D’entrée de jeu, les consultants étrangers s’appesantissent sur l’importance de mettre en place un « better targeting of subsidy». De ce fait, PwC avance que le montant des subventions pour le transport gratuit au titre de la politique sociale aurait dû être inférieur aux dépenses encourues dans le budget annuellement. L’Actual Free Transport Scheme Disbursement aux opérateurs dans le transport en commun est de Rs 1,2 milliard annuellement. Avec des Operations Data and Passenger Statistics, le Ridership annuel est de 159 millions avec 54 millions de Non-Fare Paying Passengers, représentant un Free Travel Disbursement de Rs 903 millions. 

« Estimates suggest that the overall usage and hence subsidy requirement could be lower than currently disbursed. The estimated subsidy levels could be achieved by direct targeting of the Free Transport Scheme through pay-per-use or direct benefits transfer », propose cette étude finnancée par l’Agence Française de Développement, qui met l’accent sur le fait que « over the next twenty years, the Old Age Pension (OAP) population will rise significantly potentially increasing the subsidy bill substantially ». Les Free Transport Scheme Payout Projections indiquent que le budget actuel de Rs 1,2 milliard pourrait passer à Rs 1,3 milliard en 2025  et continuer à progresser jusqu’en 2035. 

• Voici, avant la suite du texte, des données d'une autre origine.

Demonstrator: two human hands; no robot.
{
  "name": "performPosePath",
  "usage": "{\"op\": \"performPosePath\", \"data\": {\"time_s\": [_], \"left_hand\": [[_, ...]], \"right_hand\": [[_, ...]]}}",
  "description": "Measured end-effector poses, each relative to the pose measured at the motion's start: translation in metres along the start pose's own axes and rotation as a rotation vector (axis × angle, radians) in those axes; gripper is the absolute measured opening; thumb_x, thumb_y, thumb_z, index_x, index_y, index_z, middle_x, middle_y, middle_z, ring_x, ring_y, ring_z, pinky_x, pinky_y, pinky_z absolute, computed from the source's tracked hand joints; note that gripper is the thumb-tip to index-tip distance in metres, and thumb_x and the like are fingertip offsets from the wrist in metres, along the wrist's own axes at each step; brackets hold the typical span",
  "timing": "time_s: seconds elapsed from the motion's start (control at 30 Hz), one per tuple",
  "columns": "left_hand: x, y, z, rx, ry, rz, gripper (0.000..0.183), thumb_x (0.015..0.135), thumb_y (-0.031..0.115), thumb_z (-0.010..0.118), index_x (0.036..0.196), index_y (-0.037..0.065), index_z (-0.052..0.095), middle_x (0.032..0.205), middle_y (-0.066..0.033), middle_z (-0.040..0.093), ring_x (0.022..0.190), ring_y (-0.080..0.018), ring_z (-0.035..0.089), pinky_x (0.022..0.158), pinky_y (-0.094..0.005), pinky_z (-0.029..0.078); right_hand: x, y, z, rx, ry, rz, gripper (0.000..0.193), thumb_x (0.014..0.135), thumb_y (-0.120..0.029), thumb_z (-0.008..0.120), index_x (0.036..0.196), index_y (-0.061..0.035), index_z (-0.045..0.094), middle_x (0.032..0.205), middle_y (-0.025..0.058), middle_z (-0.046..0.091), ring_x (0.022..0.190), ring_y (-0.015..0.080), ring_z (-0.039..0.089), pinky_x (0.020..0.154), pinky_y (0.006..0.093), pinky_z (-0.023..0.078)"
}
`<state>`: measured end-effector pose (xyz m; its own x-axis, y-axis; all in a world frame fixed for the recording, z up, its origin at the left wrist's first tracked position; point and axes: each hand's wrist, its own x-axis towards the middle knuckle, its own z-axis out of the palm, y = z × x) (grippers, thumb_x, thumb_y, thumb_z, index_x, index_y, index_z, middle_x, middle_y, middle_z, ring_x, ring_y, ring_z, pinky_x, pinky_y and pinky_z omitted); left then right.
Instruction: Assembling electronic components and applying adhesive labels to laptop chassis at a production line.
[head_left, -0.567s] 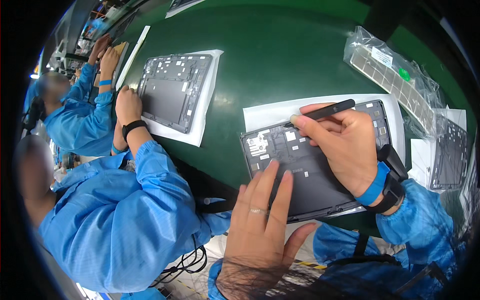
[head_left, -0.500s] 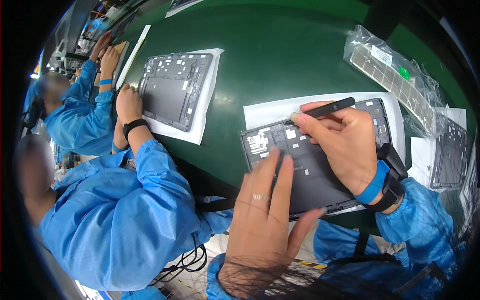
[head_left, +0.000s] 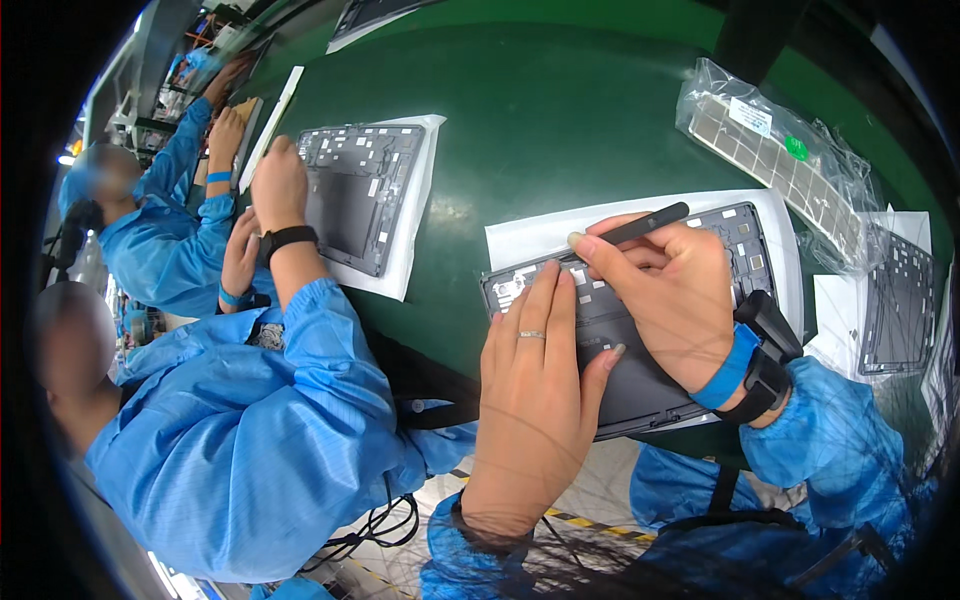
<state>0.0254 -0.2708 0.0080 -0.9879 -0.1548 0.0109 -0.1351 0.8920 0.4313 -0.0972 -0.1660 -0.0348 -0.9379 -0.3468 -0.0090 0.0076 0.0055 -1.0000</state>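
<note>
A dark grey tablet housing (head_left: 640, 388), dotted with small white pads, lies on a white sheet (head_left: 525, 238) in front of me. My left hand (head_left: 530, 400) rests on its left part, fingers stretched out and thumb apart, with no object in its grasp. Between thumb and fingers, my right hand (head_left: 672, 305) pinches black tweezers (head_left: 652, 222) over the housing's far edge. The tweezers' tip is hidden by my right thumb and fingers. My left fingertips lie close to that spot.
A bagged strip of light rectangular pieces (head_left: 780, 160) lies at the far right, above another housing (head_left: 898, 305). On my left, a co-worker in a blue smock (head_left: 240, 430) handles a similar housing (head_left: 375, 190) on the green table (head_left: 520, 110).
My left hand has moved up and settled on the housing, fingers closer together. My right hand and the tweezers have shifted slightly left. The co-worker's hands have moved over their housing.
</note>
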Motion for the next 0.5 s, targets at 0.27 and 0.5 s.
{"op": "performPosePath", "data": {"time_s": [0.27, 0.5], "left_hand": [[0.0, 0.007, -0.011, -0.074, -0.069, -0.029, 0.067, 0.1, 0.016, 0.068, 0.155, -0.008, 0.037, 0.161, -0.0279, 0.038, 0.144, -0.0496, 0.043, 0.119, -0.0517, 0.039], [-0.001, 0.003, -0.012, -0.044, -0.134, -0.002, 0.067, 0.101, 0.018, 0.068, 0.155, -0.007, 0.037, 0.162, -0.0286, 0.037, 0.146, -0.0474, 0.042, 0.121, -0.0521, 0.037]], "right_hand": [[-0.001, -0.02, -0.006, -0.058, -0.036, 0.159, 0.02, 0.097, -0.011, 0.078, 0.107, 0.0058, 0.075, 0.087, 0.008, 0.077, 0.082, 0.0085, 0.071, 0.073, 0.0218, 0.055], [-0.002, -0.01, -0.005, -0.05, -0.028, 0.14, 0.02, 0.096, -0.011, 0.079, 0.106, 0.0056, 0.076, 0.085, 0.0072, 0.076, 0.081, 0.0087, 0.071, 0.072, 0.0215, 0.054]]}}
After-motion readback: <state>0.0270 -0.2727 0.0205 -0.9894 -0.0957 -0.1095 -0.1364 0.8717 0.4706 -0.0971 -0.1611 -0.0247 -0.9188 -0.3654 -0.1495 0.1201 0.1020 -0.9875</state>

L’introduction envisagée du Smart Card Ticketing System devrait faciliter la transition vers une plus grande transparence et un meilleur contrôle de ces dépenses. Le rapport de PwC laisse voir qu’en absence de Key Performance Indicators et l’incompétence de la National Transport Authority « to verify and analyse opérators’ reports on non-standardised format, Free Transport Scheme disbursements have become a means of industry subsidy rather than subsidfy for travelling customer ».

Urgence

Tout un chapitre du rapport de PwC est consacré au phénomène des opérateurs individuels : « It is imperative to allow the re-organisation of individual operators as regional associations where individual operators will come together in corporate like setup structure in a partnership model. » Ces regroupements régionaux devront bénéficier des mêmes traitements et privilèges que des entités privées. La quinzaine de sociétés coopératives opérant dans le domaine du transport en commun devront être encouragées à se regrouper en cinq Regional Assocations

Les Key Benefits, découlant de ce regroupement sont « accountability of individual operators will be increasing, thereby necessitating higher service standard levels from them, higher coillective bargaining power of individual operators, increased professionalism on operations of bus services and reduced cost of shared operations and hence increased profitabilty of individual operators ».

L’urgence de redresser la Route Profitability de la Corporation Nationale de Transport est soulignée dans le cadre de ce Re-engineering du transport en commun. Le constat dressé se résume comme suit : « The profitability of the National Transport Corporation is heavily dependent on the social routes that it operates, inefficient fleet deployment and lack of alternate revenue sources. » 41% des routes desservies par a CNT relève des Social Routes, alors que « National Transport Corporation runs the lowest number of trips per bus across operator ». Par ailleurs, une route sur trois allouées à la CNT est marginalement non profitable.

Poursuivant sur ce même chapitre, le rapport de PwC souligne que la CNT essuie des pertes de Rs 92,5 millions par an sur ces routes sociales et que « compensation from the ministry could improve financial performance by reducing operational loss to Rs 127 M from Rs 219 M ». En vue de réduire les coûts d’opération, la recommandation est que « by increasing the trips per bus from current level of 2 104 to   2 500, NTC can reduce its operational fleet size from 550 to 478, (i.e. a reduction of 72 buses), thereby effecting a reduction of Rs 144 M in operating costs ». A noter que la Mauritian Bus Transport enregistre le pus grand nombre de « trips by bus », soit 4 440. Puis viennent dans l’ordre Rose-Hill Transport (2 919), Triolet Bus Service (2 756), United Bus Service (2 767) et CNT (2 104).